(a) Explain why Mg \(\mathrm{Mg}(\mathrm{OH})_{2}\) precipitates when \(\mathrm{CO}_{3}^{2-}\) ion is added to a solution containing \(\mathrm{Mg}^{2+} .\) (b) Will Mg \((\mathrm{OH})_{2}\) precipitate when 4.0 \(\mathrm{g}\) of \(\mathrm{Na}_{2} \mathrm{CO}_{3}\) is added to 1.00 \(\mathrm{L}\) of a solution containing 125 \(\mathrm{ppm}\) of \(\mathrm{Mg}^{2+} ?\)
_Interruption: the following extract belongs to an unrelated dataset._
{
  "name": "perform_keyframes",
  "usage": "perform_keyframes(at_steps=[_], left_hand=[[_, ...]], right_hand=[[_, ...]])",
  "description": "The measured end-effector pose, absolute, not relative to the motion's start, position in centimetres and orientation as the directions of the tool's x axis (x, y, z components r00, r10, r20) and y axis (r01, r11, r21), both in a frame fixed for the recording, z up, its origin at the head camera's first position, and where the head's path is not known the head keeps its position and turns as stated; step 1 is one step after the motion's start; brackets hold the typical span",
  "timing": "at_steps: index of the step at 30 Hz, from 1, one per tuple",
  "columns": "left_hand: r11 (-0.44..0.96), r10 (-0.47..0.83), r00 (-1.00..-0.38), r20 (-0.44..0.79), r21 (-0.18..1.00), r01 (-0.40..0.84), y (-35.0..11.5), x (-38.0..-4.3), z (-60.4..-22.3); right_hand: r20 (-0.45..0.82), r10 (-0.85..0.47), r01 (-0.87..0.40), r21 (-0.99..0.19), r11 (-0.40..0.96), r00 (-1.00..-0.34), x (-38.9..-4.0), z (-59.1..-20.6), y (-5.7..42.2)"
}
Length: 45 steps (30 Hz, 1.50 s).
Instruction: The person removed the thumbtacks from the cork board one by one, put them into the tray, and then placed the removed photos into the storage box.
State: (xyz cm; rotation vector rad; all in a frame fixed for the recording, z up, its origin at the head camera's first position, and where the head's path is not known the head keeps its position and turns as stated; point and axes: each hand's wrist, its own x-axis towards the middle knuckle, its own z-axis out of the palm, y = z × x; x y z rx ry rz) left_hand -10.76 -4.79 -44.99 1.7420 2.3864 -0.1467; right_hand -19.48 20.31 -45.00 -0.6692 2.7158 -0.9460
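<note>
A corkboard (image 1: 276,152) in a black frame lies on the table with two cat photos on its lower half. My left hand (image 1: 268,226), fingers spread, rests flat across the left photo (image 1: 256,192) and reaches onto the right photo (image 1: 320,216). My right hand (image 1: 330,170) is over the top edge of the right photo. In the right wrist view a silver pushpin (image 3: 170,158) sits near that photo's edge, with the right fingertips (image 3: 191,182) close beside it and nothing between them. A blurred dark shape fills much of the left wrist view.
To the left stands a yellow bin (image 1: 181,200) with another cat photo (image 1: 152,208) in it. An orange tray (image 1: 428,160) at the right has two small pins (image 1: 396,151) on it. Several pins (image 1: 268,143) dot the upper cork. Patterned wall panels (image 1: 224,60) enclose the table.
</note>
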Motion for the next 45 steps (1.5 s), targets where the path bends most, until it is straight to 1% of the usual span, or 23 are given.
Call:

Adding CO₃²⁻ ion to a solution containing Mg²⁺ ion results in the formation of MgCO₃, which is soluble in water. Once Mg²⁺ ions react with CO₃²⁻ ions, an equilibrium is established between Mg(OH)₂ and MgCO₃, as well as water and OH⁻ ions. The chemical reactions can be represented as follows: Mg(OH)₂(s) ⇌ Mg²⁺(aq) + 2OH⁻(aq) Mg²⁺(aq) + CO₃²⁻(aq) ⇌ MgCO₃(aq) When CO₃²⁻ ions are added to the solution, some Mg²⁺ ions will react with CO₃²⁻ ions to form soluble MgCO₃. This decreases the concentration of Mg²⁺ ions in the solution, and as a result, the equilibrium shifts leftward in the first reaction (Le Chatelier's principle), causing more Mg(OH)₂ to precipitate.

To determine if Mg(OH)₂ will precipitate, we need to compare the ion product ([Mg²⁺][OH⁻]²) with the solubility product (Ksp) for Mg(OH)₂. If the ion product is greater than Ksp, then precipitation will occur; otherwise, it will not. Step 1: Calculate the concentrations of Mg²⁺ and CO₃²⁻ in the solution Mg²⁺ concentration = 125 ppm = 125 mg/L To convert this to mol/L, divide by the molar mass of Mg²⁺, which is 24.3 g/mol: Mg²⁺ concentration = \( \dfrac{125 \times 10^{-3}}{24.3} \) mol/L ≈ 0.00514 mol/L Na₂CO₃ mass = 4.0 g To find the CO₃²⁻ concentration, divide by the molar mass of Na₂CO₃ (105.99 g/mol) and by the volume of the solution in liters (1 L): CO₃²⁻ concentration = \( \dfrac{4.0}{105.99} \) mol/L ≈ 0.0377 mol/L Step 2: Calculate the concentration of OH⁻ produced by the reaction between CO₃²⁻ and Mg²⁺ Mg²⁺ + CO₃²⁻ ⇌ MgCO₃ + 2OH⁻ Since 1 mol of Mg²⁺ reacts with 1 mol of CO₃²⁻, the limiting reactant is Mg²⁺ (0.00514 mol/L), and the resulting concentration of OH⁻ is twice the limiting reactant (2 x 0.00514 mol/L) ≈ 0.0103 mol/L. Step 3: Calculate the ion product and compare it to the Ksp of Mg(OH)₂ Ksp (Mg(OH)₂) = 5.61 × 10⁻¹² Ion product = [Mg²⁺][OH⁻]² = (0.00514)(0.0103)² ≈ 5.45 × 10⁻¹² Since the ion product is very close to but still less than the Ksp, Mg(OH)₂ precipitation will not occur.